- **Assignment**
For the records below, tally every line that has the word "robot" and reply with the number alone.
------------------------------------------------------------
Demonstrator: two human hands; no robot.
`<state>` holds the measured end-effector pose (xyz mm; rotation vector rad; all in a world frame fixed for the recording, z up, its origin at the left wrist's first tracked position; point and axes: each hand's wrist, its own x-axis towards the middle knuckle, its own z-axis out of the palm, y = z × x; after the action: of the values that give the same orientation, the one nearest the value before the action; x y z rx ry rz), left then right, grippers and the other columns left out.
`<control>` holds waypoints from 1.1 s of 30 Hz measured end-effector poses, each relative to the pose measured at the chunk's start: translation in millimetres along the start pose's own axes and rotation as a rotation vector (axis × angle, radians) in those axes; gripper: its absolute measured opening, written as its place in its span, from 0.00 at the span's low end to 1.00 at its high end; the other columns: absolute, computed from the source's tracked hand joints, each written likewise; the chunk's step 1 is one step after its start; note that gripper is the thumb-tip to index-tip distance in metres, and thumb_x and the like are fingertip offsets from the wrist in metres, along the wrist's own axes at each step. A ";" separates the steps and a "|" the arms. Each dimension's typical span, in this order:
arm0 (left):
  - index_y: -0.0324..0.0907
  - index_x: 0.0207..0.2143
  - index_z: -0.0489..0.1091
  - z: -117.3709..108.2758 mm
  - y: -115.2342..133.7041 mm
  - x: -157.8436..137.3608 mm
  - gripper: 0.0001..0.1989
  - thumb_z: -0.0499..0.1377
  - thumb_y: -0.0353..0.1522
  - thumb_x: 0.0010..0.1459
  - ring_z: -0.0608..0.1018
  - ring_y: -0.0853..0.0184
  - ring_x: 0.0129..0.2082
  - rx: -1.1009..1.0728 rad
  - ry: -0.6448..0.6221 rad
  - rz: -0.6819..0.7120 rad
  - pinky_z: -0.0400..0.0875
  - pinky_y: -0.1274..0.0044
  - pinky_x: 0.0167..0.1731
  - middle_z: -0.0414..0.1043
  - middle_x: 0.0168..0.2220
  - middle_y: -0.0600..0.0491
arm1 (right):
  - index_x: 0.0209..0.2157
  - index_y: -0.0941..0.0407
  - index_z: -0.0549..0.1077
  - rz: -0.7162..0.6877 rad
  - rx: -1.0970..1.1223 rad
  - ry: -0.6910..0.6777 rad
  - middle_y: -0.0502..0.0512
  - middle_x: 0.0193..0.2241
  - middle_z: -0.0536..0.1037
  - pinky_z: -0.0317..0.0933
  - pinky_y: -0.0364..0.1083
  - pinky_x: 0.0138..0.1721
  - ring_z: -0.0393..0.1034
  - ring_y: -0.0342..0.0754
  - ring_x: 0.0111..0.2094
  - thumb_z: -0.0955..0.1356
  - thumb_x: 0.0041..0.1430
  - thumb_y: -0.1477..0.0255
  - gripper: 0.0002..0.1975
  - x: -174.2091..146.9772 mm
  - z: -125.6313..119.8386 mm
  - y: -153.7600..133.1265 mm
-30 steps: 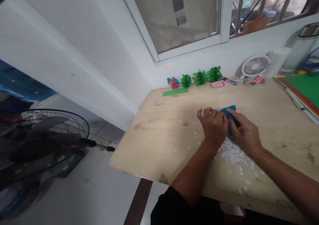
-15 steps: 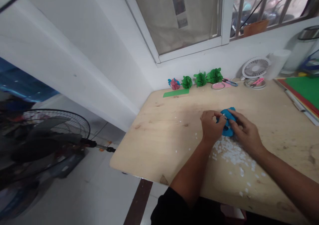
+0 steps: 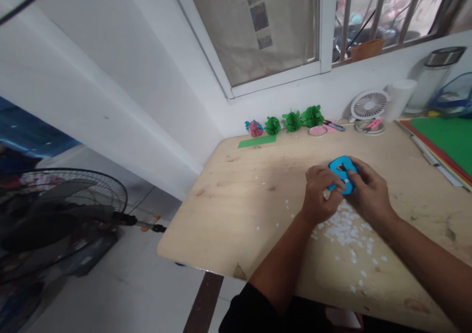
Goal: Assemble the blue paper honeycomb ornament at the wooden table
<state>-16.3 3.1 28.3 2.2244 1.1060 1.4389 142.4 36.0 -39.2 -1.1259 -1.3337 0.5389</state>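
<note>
Right hand (image 3: 371, 189) pinching blue object (image 3: 335, 165), left hand (image 3: 319, 191) curled at its side, grip unclear, white bits (image 3: 342, 229) scattered toward near edge of worktop (image 3: 224, 205).

Seemingly a craft corner of a home: wooden desk (image 3: 221, 200), green paper figures (image 3: 293, 121), coloured sheets (image 3: 444, 139), barred window (image 3: 287, 33).
</note>
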 end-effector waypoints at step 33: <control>0.49 0.34 0.80 36.5 -0.7 -14.6 0.05 0.72 0.30 0.60 0.78 0.58 0.48 0.297 0.087 -0.315 0.66 0.63 0.55 0.83 0.38 0.55 | 0.55 0.50 0.81 0.330 0.191 0.062 0.59 0.55 0.83 0.72 0.61 0.59 0.79 0.60 0.55 0.75 0.58 0.53 0.26 -6.7 7.9 -30.3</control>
<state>11.8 -0.7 1.1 2.0581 1.7095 1.3178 125.1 20.3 -17.3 -1.1994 -1.0230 0.8470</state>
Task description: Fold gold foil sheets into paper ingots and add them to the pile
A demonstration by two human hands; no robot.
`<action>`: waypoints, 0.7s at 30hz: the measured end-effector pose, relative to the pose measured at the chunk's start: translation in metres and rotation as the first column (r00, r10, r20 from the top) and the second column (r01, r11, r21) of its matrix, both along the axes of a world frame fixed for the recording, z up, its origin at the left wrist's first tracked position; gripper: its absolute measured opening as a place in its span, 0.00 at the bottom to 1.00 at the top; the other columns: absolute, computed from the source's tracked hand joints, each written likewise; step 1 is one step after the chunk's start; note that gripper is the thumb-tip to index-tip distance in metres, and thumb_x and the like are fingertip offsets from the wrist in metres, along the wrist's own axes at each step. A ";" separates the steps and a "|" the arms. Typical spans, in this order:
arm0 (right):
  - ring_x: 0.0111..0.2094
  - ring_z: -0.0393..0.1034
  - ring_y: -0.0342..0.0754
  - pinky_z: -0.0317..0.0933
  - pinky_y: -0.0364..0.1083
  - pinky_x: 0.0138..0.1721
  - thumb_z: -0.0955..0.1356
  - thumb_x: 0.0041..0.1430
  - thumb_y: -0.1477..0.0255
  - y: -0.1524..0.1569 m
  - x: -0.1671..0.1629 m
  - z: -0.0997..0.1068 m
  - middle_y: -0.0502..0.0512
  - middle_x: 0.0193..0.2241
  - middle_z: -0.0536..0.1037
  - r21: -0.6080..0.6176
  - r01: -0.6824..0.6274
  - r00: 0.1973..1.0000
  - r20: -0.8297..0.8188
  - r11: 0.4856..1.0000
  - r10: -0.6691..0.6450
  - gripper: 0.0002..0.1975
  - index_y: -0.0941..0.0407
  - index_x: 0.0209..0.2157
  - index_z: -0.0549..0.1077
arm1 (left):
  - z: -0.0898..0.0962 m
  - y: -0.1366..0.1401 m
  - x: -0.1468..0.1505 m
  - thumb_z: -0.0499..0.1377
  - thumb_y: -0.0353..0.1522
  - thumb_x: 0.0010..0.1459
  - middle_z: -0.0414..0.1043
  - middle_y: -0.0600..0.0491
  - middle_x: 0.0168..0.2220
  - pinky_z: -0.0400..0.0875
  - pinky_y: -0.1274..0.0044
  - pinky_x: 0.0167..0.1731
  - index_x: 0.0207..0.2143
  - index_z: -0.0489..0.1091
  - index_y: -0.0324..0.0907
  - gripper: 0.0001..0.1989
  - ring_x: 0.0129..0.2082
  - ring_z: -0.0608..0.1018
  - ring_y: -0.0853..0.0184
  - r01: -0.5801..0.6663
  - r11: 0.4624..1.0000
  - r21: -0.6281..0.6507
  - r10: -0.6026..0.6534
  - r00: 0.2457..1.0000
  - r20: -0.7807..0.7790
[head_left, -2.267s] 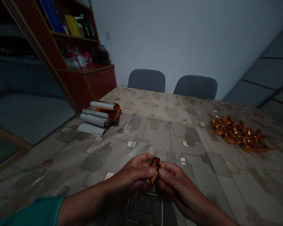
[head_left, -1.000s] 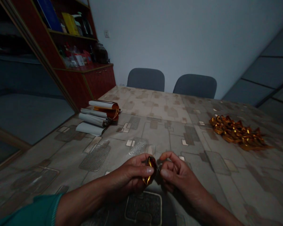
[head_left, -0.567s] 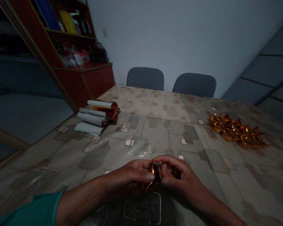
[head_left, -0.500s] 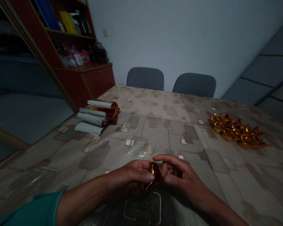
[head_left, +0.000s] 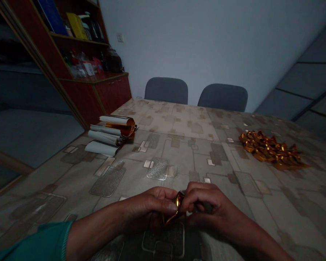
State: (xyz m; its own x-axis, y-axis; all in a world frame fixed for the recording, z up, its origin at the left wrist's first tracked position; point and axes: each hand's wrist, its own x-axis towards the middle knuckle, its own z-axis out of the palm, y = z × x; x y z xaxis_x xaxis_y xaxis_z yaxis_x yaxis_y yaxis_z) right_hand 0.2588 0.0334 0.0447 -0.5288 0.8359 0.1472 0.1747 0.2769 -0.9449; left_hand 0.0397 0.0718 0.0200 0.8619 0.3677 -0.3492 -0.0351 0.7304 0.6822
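A small folded piece of shiny gold foil paper [head_left: 177, 207] is between my two hands, just above the near part of the table. My left hand [head_left: 156, 204] pinches it from the left, thumb lying along its front. On the other side, my right hand [head_left: 203, 203] has its curled fingers pressed to the foil's right edge; the fingertips partly hide that edge. To the right on the table lies a cluster of folded gold foil pieces [head_left: 271, 150]. At the left is a stack of bent foil sheets [head_left: 108, 136] with pale backs and gold faces.
The table [head_left: 184, 159] has a patterned cover. Two grey chairs [head_left: 166, 90] stand behind its far edge. A red-brown cabinet [head_left: 112, 90] with shelves of various items stands at the back left, beside a pale wall [head_left: 206, 43].
My right fingers have curled in from above the foil and now press against its right side. The foil looks narrower and more folded. My left hand keeps its hold.
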 end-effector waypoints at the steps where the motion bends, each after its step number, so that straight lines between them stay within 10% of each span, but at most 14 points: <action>1: 0.29 0.66 0.44 0.56 0.45 0.31 0.73 0.60 0.65 0.000 -0.001 0.000 0.48 0.28 0.72 0.004 0.013 1.000 -0.002 1.000 -0.013 0.05 0.52 0.34 0.80 | 0.000 0.000 0.000 0.71 0.38 0.46 0.68 0.54 0.30 0.56 0.80 0.26 0.36 0.76 0.38 0.16 0.26 0.65 0.73 -0.003 1.000 0.000 0.003 1.000 -0.011; 21: 0.33 0.70 0.45 0.62 0.43 0.32 0.69 0.66 0.71 -0.007 -0.004 0.002 0.52 0.33 0.74 0.285 -0.032 0.970 0.239 0.958 -0.038 0.05 0.52 0.40 0.78 | -0.006 0.000 0.000 0.72 0.37 0.47 0.68 0.54 0.30 0.59 0.81 0.26 0.40 0.74 0.39 0.19 0.26 0.67 0.73 -0.029 0.999 -0.024 0.029 0.999 -0.028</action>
State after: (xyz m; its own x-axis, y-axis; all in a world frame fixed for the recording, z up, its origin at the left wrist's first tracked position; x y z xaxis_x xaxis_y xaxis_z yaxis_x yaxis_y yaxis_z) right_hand 0.2544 0.0268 0.0465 -0.5752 0.7793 0.2486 0.3870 0.5270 -0.7567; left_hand 0.0395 0.0716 0.0138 0.8407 0.3836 -0.3822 -0.0377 0.7456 0.6653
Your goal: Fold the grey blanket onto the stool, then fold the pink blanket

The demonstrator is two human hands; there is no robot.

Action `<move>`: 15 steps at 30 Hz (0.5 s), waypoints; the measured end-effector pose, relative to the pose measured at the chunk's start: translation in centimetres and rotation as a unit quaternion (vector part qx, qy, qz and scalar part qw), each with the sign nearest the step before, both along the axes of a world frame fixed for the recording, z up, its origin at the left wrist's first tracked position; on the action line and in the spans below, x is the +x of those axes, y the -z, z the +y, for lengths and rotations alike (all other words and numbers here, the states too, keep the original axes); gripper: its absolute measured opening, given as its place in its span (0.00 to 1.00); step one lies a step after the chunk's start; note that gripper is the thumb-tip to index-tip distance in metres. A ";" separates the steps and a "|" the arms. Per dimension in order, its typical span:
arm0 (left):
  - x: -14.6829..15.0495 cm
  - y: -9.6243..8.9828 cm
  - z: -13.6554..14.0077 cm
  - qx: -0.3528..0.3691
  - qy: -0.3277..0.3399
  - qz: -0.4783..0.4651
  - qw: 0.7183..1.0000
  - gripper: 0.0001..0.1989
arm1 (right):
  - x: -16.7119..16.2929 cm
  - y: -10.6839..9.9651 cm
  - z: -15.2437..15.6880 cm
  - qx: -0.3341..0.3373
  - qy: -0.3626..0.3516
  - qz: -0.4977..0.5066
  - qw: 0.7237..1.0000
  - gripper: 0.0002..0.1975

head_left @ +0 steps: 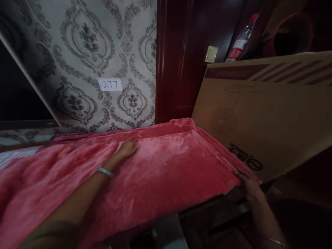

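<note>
A pink plush blanket [160, 169] is spread over a long, low surface, smooth on the right and rumpled on the left. My left hand [128, 148] rests on top of it near the far edge, palm down with fingers somewhat apart. At the near right corner, my right hand [246, 180] has its fingers around the blanket's edge; part of the grip is in shadow. Toward the far right corner, a strip of the blanket lies folded along the wall side.
A large cardboard box [272, 121] leans close on the right, with a plastic bottle [238, 45] behind it. Patterned wallpaper bearing a paper label [110, 84] and a dark red door [178, 69] stand behind. A dark screen [20, 86] is at left; striped cloth [17, 155] shows below it.
</note>
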State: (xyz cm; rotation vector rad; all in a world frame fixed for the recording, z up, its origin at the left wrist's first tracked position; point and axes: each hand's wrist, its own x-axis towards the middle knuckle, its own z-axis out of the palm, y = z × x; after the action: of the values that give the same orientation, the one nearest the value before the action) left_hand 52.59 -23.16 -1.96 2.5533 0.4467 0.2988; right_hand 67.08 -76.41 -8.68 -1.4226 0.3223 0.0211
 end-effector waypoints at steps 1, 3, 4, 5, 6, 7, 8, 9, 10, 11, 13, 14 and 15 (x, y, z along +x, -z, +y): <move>0.2 -0.2 -1.5 -0.023 0.017 -0.020 0.999 0.29 | -0.2 -0.1 0.2 0.035 0.003 0.002 0.999 0.20; 0.4 -0.3 -4.7 -0.152 0.066 -0.058 0.984 0.27 | -0.6 -0.6 0.8 0.068 0.015 -0.022 0.997 0.14; 0.5 -0.2 -6.2 -0.263 0.087 -0.071 0.958 0.26 | -0.7 -0.9 1.4 0.066 0.022 -0.047 0.997 0.12; 0.6 -0.2 -7.4 -0.380 0.097 -0.074 0.917 0.25 | -0.8 -1.5 2.2 0.055 0.028 -0.074 0.995 0.11; 0.6 -0.3 -8.4 -0.491 0.093 -0.070 0.863 0.22 | -1.0 -2.2 3.3 0.042 0.032 -0.100 0.994 0.12; 0.7 -0.4 -9.1 -0.575 0.077 -0.062 0.812 0.20 | -1.1 -3.0 4.7 0.034 0.033 -0.118 0.992 0.14; 0.8 -0.5 -9.5 -0.625 0.056 -0.053 0.777 0.18 | -1.3 -4.1 6.4 0.027 0.029 -0.136 0.990 0.17; 0.8 -0.6 -9.6 -0.652 0.036 -0.049 0.756 0.16 | -1.7 -5.3 8.3 0.019 0.020 -0.157 0.987 0.20; 0.8 -0.7 -9.5 -0.664 0.020 -0.052 0.746 0.16 | -2.3 -6.5 10.5 0.006 0.000 -0.186 0.983 0.23; 0.7 -0.7 -9.3 -0.667 0.009 -0.058 0.743 0.16 | -3.2 -7.6 12.8 -0.040 -0.043 -0.246 0.968 0.24; 0.3 -0.6 -8.7 -0.659 0.000 -0.071 0.749 0.17 | -5.9 -9.4 17.4 -0.117 -0.157 -0.359 0.912 0.22; 0.0 -0.4 -8.4 -0.652 -0.004 -0.076 0.754 0.18 | -7.7 -9.9 19.5 -0.143 -0.211 -0.396 0.882 0.21; -0.5 -0.2 -8.1 -0.645 -0.007 -0.083 0.759 0.19 | -9.6 -10.0 21.3 -0.168 -0.259 -0.419 0.854 0.21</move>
State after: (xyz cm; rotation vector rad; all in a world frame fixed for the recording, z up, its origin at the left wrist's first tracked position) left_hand 52.12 -31.29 -1.79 1.1426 0.3865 0.1218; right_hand 57.49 -55.14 1.29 -1.6829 -0.8241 -0.2240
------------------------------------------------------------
- **Written reply**
3